■ **Records for this exercise**
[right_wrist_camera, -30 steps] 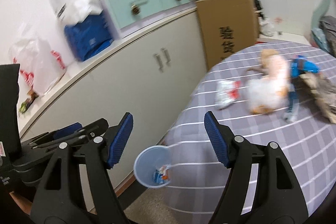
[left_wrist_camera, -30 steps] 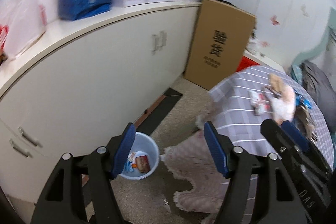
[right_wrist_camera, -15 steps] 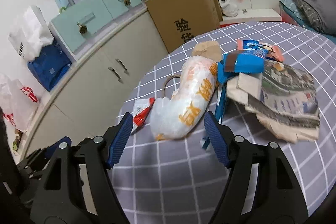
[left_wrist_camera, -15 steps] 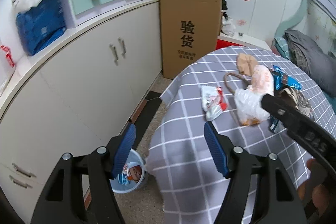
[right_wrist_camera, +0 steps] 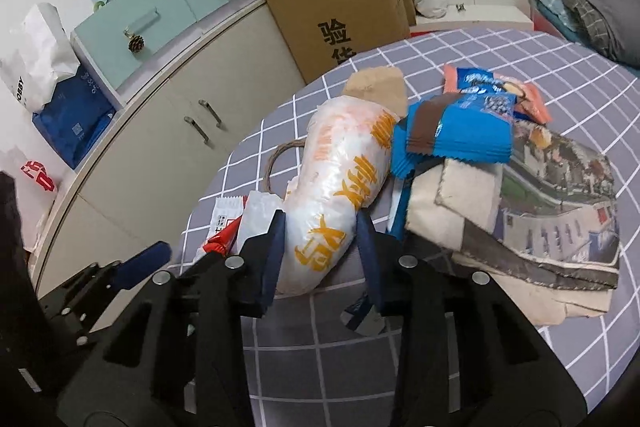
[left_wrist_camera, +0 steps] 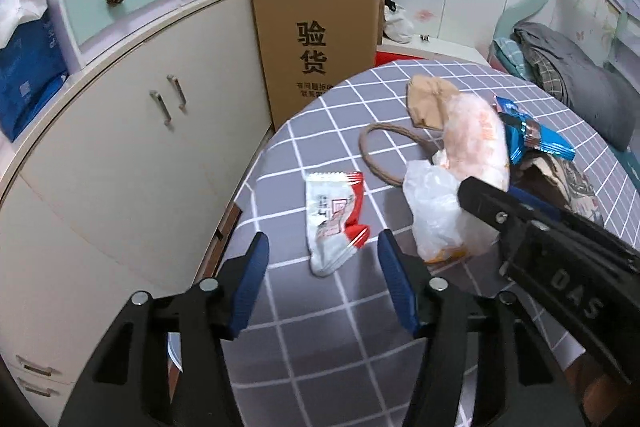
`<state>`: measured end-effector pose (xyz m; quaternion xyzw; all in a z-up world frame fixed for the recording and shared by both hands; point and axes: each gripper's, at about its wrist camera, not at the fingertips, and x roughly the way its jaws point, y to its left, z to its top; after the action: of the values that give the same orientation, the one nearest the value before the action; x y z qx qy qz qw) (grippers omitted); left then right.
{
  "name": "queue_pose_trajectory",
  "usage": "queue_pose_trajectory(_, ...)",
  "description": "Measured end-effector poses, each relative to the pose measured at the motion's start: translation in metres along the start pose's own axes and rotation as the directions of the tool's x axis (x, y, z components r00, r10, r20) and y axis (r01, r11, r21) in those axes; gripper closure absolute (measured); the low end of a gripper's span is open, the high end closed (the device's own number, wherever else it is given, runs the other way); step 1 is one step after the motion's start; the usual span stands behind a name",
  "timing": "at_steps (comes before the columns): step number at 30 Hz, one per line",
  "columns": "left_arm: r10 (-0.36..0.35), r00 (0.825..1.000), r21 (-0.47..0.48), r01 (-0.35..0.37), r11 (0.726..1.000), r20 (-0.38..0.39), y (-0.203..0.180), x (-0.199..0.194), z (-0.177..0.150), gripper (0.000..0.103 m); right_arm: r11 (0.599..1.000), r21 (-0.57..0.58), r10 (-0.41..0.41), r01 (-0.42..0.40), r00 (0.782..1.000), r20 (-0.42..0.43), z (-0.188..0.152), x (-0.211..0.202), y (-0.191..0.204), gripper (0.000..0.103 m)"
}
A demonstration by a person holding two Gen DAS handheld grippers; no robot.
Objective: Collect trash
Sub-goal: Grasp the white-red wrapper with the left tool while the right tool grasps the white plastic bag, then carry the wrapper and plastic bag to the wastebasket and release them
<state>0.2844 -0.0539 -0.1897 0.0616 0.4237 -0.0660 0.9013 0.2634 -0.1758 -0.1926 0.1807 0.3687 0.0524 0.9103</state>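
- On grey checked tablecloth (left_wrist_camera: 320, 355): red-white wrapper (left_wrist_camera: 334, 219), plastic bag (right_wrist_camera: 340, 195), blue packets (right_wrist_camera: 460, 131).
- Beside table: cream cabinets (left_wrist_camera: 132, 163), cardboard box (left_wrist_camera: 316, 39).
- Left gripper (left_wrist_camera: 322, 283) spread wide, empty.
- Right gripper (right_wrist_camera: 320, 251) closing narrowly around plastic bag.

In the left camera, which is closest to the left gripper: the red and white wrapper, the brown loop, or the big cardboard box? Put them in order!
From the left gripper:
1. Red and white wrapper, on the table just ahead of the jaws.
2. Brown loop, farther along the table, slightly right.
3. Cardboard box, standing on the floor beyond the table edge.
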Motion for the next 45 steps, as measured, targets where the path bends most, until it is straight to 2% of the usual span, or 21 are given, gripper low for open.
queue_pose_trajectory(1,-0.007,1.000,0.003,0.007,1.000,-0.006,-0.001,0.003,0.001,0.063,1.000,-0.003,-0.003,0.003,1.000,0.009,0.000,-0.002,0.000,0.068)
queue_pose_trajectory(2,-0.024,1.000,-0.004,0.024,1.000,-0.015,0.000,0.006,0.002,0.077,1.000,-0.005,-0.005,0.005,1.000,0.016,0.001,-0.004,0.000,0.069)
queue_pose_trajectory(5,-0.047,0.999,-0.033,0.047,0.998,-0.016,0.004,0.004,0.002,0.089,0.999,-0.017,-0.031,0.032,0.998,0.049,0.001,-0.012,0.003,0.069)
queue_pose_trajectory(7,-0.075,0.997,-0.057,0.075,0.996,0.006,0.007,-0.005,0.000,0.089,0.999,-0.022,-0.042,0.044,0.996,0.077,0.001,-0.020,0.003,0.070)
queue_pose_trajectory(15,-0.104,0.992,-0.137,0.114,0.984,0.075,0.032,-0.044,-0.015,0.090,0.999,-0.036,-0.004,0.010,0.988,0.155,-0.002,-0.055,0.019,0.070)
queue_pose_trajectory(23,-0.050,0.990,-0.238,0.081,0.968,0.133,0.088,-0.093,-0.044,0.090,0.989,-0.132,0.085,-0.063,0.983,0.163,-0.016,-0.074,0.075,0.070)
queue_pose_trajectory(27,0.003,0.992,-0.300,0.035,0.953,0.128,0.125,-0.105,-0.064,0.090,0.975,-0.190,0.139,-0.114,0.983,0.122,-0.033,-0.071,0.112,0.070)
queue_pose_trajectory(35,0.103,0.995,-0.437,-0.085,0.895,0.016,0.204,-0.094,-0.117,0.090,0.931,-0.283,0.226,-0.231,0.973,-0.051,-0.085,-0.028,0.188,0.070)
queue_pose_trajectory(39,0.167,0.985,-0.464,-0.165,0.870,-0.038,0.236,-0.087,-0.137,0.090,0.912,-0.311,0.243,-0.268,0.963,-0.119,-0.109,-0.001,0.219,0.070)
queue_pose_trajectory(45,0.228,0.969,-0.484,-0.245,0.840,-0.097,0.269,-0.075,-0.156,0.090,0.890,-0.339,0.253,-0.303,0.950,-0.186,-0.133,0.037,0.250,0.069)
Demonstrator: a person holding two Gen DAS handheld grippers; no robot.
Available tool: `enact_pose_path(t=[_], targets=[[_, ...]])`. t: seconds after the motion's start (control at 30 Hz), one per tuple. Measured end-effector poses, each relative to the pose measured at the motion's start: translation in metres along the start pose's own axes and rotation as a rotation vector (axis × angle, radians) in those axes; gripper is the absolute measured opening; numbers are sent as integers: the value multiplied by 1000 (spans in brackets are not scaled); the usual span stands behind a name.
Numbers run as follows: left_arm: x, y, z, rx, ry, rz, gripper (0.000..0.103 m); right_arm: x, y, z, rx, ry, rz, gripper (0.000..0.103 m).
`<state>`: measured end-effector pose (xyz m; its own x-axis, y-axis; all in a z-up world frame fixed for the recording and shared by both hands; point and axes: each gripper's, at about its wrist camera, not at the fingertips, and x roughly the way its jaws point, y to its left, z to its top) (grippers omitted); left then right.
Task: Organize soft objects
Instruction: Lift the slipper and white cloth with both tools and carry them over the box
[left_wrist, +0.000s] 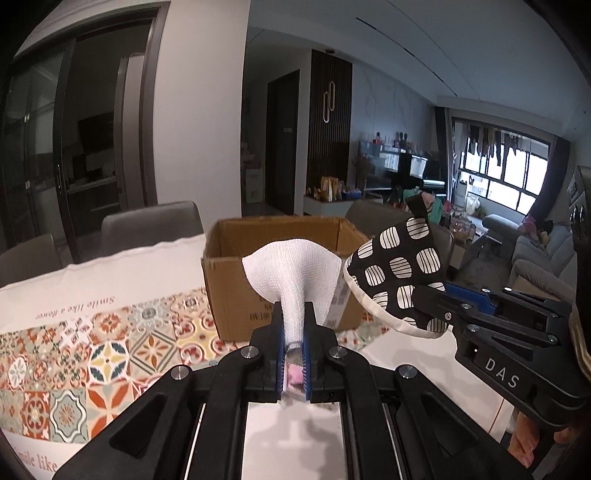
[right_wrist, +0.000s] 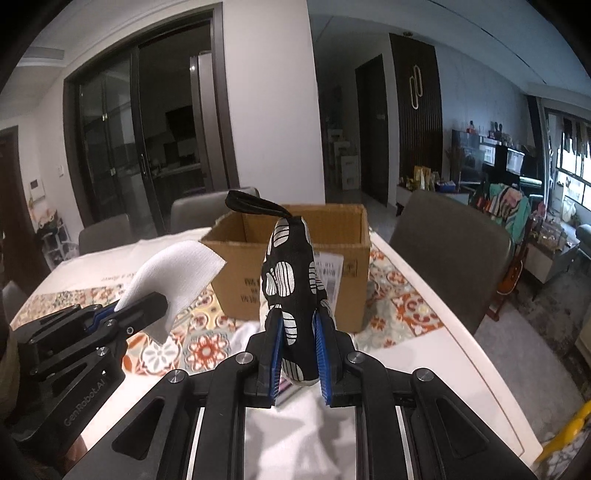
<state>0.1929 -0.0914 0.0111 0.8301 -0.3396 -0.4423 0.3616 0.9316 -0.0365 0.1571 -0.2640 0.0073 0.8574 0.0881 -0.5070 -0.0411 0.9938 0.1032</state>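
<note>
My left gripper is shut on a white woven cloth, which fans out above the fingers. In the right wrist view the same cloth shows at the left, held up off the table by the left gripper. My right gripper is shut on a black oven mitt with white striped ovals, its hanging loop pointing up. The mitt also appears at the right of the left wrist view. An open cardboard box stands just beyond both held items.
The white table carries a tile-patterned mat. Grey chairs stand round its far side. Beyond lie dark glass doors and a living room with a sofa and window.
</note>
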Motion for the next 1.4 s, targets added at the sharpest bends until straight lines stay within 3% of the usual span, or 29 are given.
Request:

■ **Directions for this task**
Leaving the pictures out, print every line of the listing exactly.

■ **Response for this exercise**
[right_wrist_camera, -30 steps] 
[left_wrist_camera, -30 steps] 
[right_wrist_camera, -15 steps] 
[left_wrist_camera, -15 steps] 
[right_wrist_camera, +0 steps] 
[left_wrist_camera, +0 steps] 
`<state>`: measured end-effector pose (xyz m; quaternion xyzw; all in a z-up world frame fixed for the recording and shared by both hands; point and axes: each gripper's, at about its wrist camera, not at the fingertips, and x roughly the way its jaws point, y to its left, z to its top; after the action: of the values that give the same orientation, the one nearest the value before the action; x y z qx qy qz qw) (grippers omitted); left then right.
{
  "name": "queue_pose_trajectory",
  "usage": "queue_pose_trajectory(_, ...)",
  "description": "Measured end-effector poses, each relative to the pose measured at the motion's start: translation in metres along the start pose's own axes and rotation as the directions of the tool's x axis (x, y, z components r00, r10, r20) and y axis (r01, r11, r21) in those axes; gripper closure absolute (measured); the low end of a gripper's span is open, the high end closed (the device's own number, wherever else it is given, runs the other way); step 1 is one step after the motion's start; the usual span stands behind a name",
  "timing": "at_steps (comes before the columns): step number at 30 Hz, one per line",
  "columns": "left_arm: r10 (-0.36..0.35), r00 (0.825..1.000), r21 (-0.47..0.48), r01 (-0.35..0.37), r11 (0.726..1.000), r20 (-0.38..0.39), y (-0.203..0.180), x (-0.199..0.194), z (-0.177..0.150), gripper (0.000..0.103 m); right_arm: r11 (0.599..1.000), r21 (-0.57..0.58), r10 (-0.41..0.41), r01 (-0.42..0.40), r00 (0.782..1.000), r20 (-0.42..0.43), z (-0.188..0.152), x (-0.211..0.202), y (-0.191..0.204), gripper (0.000..0.103 m)"
}
A demonstration by a person holding two Gen DAS handheld grippers; no robot.
Objective: Collect trash
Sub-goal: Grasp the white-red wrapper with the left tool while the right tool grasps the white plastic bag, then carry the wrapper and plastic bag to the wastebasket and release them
<state>0.2844 -0.0539 -0.1897 0.0616 0.4237 -0.0660 0.9013 0.2634 -0.1758 -0.1926 0.1807 0.3687 0.0524 0.9103</state>
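- On grey checked tablecloth (left_wrist_camera: 320, 355): red-white wrapper (left_wrist_camera: 334, 219), plastic bag (right_wrist_camera: 340, 195), blue packets (right_wrist_camera: 460, 131).
- Beside table: cream cabinets (left_wrist_camera: 132, 163), cardboard box (left_wrist_camera: 316, 39).
- Left gripper (left_wrist_camera: 322, 283) spread wide, empty.
- Right gripper (right_wrist_camera: 320, 251) closing narrowly around plastic bag.

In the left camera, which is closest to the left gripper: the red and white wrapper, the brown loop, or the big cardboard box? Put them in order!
From the left gripper:
1. Red and white wrapper, on the table just ahead of the jaws.
2. Brown loop, farther along the table, slightly right.
3. Cardboard box, standing on the floor beyond the table edge.
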Motion for the next 45 steps, as measured, targets where the path bends most, until it is straight to 2% of the usual span, or 21 are given, gripper low for open.
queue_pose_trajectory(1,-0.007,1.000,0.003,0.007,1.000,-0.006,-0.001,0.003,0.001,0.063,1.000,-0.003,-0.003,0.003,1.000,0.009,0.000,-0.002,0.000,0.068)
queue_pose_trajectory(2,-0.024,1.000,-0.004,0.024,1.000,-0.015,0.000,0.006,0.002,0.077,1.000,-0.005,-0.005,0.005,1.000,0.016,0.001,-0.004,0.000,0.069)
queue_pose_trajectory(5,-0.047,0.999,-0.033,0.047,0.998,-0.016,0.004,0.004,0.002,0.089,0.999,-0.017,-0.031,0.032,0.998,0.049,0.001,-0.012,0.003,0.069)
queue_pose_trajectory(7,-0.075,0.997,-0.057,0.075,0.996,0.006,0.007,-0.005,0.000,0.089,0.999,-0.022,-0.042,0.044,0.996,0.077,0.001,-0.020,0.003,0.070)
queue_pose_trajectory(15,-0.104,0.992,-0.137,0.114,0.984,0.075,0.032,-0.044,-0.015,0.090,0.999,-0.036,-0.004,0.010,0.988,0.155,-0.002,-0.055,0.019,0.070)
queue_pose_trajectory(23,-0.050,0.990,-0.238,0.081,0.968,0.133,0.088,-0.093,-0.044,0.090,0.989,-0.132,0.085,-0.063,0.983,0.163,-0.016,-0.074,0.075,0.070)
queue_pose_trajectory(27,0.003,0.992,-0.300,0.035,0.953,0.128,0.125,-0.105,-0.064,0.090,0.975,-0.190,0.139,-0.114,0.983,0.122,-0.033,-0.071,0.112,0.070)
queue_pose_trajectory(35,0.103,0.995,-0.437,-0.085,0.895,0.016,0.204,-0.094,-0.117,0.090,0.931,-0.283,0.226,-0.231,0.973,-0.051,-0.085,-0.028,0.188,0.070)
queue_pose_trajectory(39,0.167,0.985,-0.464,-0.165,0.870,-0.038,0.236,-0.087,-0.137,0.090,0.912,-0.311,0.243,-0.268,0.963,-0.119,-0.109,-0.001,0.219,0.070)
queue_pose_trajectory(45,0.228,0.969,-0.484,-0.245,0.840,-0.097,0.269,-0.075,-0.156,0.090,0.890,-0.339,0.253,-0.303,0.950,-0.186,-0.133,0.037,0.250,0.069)
Demonstrator: a person holding two Gen DAS handheld grippers; no robot.
Available tool: `enact_pose_path(t=[_], targets=[[_, ...]])`. t: seconds after the motion's start (control at 30 Hz), one per tuple. Measured end-effector poses, each relative to the pose measured at the motion's start: translation in metres along the start pose's own axes and rotation as a rotation vector (axis × angle, radians) in those axes; gripper is the absolute measured opening; numbers are sent as integers: the value multiplied by 1000 (spans in brackets are not scaled); the usual span stands behind a name.
Numbers run as follows: left_arm: x, y, z, rx, ry, rz, gripper (0.000..0.103 m); right_arm: x, y, z, rx, ry, rz, gripper (0.000..0.103 m).
`<state>`: measured end-effector pose (xyz m; its own x-axis, y-axis; all in a z-up world frame fixed for the recording and shared by both hands; point and axes: each gripper's, at about its wrist camera, not at the fingertips, and x roughly the way its jaws point, y to its left, z to its top) (grippers omitted); left then right.
Task: Organize soft objects
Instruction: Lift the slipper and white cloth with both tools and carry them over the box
[left_wrist, +0.000s] 
[right_wrist, +0.000s] 
<state>0.1929 -0.0914 0.0111 0.8301 -0.3396 -0.4423 0.3616 0.9316 -0.0365 0.1571 -0.2640 0.0073 0.8574 0.0881 -0.5070 -0.0411 0.9938 0.1032</state>
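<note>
My left gripper is shut on a white woven cloth, which fans out above the fingers. In the right wrist view the same cloth shows at the left, held up off the table by the left gripper. My right gripper is shut on a black oven mitt with white striped ovals, its hanging loop pointing up. The mitt also appears at the right of the left wrist view. An open cardboard box stands just beyond both held items.
The white table carries a tile-patterned mat. Grey chairs stand round its far side. Beyond lie dark glass doors and a living room with a sofa and window.
</note>
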Motion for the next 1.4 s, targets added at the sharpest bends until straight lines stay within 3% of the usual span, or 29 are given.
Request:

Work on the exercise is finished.